Une femme… une jeune fille est étendue sur le lit… Herman fait quelques pas en arrière, et tombe à demi évanoui dans un fauteuil.

Au même instant, dans cette enceinte morne, lugubre, résonne le plus frais, le plus sonore éclat de rire… Et c’est Robinette qui, d’un bond léger, saute du lit et s’élance sur les genoux d’Herman.

Ce radieux visage de jeune fille penché sur le sien ranime Herman et chasse le froid mortel répandu autour de lui avec une promptitude qui tient du prodige ! C’est le plus chaud et le plus brillant rayon de soleil passant entre les nuages et venant embrasser toute une terre glacée.

Les sources de la vie rejaillissent avec force dans le sein du jeune homme, son rang réchauffé afflue à son cœur, qui se dilate et palpite doucement dans un soulagement indicible.

— Oui, oui, c’est moi ! dit Robinette en battant des mains.
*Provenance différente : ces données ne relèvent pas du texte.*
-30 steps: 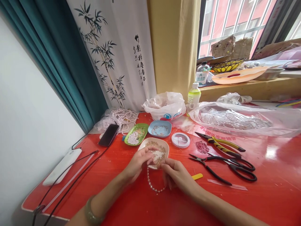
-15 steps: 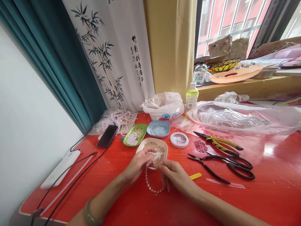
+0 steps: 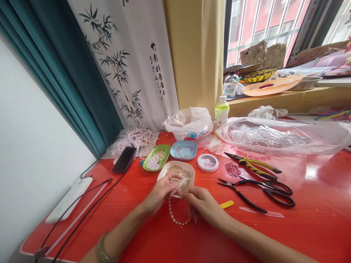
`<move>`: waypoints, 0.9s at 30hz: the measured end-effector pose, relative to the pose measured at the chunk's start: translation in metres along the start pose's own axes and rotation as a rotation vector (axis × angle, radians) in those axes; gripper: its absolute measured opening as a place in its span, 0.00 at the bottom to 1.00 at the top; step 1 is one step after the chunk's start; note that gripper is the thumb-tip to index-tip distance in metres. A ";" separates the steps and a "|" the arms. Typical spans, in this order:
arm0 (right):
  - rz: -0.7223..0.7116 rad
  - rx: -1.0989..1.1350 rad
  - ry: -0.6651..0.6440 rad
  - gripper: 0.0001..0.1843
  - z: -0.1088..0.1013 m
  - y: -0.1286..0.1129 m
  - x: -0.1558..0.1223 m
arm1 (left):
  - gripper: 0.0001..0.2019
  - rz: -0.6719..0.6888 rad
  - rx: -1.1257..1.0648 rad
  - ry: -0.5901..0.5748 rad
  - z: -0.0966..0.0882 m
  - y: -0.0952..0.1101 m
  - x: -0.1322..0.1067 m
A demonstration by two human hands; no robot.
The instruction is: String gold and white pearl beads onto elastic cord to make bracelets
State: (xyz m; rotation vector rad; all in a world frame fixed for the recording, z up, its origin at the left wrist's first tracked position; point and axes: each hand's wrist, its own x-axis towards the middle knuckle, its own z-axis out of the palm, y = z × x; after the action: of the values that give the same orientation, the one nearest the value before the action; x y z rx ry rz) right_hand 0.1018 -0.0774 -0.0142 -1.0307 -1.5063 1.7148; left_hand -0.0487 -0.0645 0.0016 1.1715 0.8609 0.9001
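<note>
My left hand and my right hand meet over the near rim of a cream dish holding small gold beads. Both pinch the two ends of a short strand of pearl beads, which hangs in a loop down to the red table between them. The fingers of both hands are closed on the strand. A green bangle sits on my left wrist.
Behind the cream dish stand a green dish of white pearls, a blue dish and a spool of clear thread. Pliers, scissors and cutters lie at right. A phone, cables and plastic bags are around.
The view has shifted slightly, so everything sits a little further left. My hands stay at the dish rim with the strand, fingers moving only slightly.
</note>
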 end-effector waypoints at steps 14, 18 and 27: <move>-0.037 0.035 -0.022 0.09 -0.001 0.002 0.001 | 0.12 0.035 0.002 -0.016 0.000 -0.001 0.000; -0.065 0.039 -0.038 0.12 -0.002 0.004 0.002 | 0.11 0.039 0.006 0.000 -0.001 -0.003 0.001; -0.058 0.044 -0.055 0.14 -0.002 0.009 0.005 | 0.12 0.067 0.021 0.010 0.000 -0.002 0.001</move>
State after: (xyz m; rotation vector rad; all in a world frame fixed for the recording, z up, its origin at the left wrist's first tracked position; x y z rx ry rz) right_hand 0.1012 -0.0741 -0.0235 -0.9152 -1.5107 1.7412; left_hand -0.0483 -0.0636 0.0000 1.2209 0.8446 0.9540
N’est-ce pas que tu es joliment surpris de me voir là ?

Puis, comme à sa sortie de l’alcôve elle a trouvé Herman pâle et défaillant, elle pense qu’elle lui a fait une grande peur. À son âge, il faut si peu de chose pour allumer une gaîté folle, qu’à la pensée de la terreur qu’elle a causée, ses rires redoublent et deviennent inextinguibles. Dans cet accès de jubilation, les roses de son teint s’épanouissent, des larmes de rire perlent dans ses beaux yeux.

Herman a passé de l’excès de l’abattement à une ardente surexcitation d’existence ; toutes les effrayantes chimères, tous les pâles fantômes de cette enceinte sinistre se sont évanouis, il ressaisit la réalité de la vie et sous sa forme la plus séduisante, sous l’aspect de la jeunesse, de la beauté, étincelante de pleurs de joie !… Étourdi, égaré, la tête perdue, il retient la jolie courtisane entre ses bras, reçoit les baisers de ses lèvres rouges et embaumées, la serre sur son cœur pour le réchauffer encore, pour le préserver à jamais de ces affreuses atteintes de la mort.

— C’est toi, ma folle enfant ! dit-il enfin ; certes, je suis étonné…

— Il ne s’agit pas seulement d’être étonné, monsieur, il faut encore être enchanté, très-enchanté de me voir.

Robinetle, en disant cela, se dégage de ses bras et se pose avec coquetterie devant lui.

— Mais comment êtes-vous ici ? demande Herman.

— Ce n’est pas difficile… je savais qu’on dînait aujourd’hui à la campagne. Je ne savais pas si c’était ici ou chez les messieurs de Sabran ; mais c’est égal, j’ai dit j’en suis, et me voilà

— Ma chère amie, je ne comprends pas un mot.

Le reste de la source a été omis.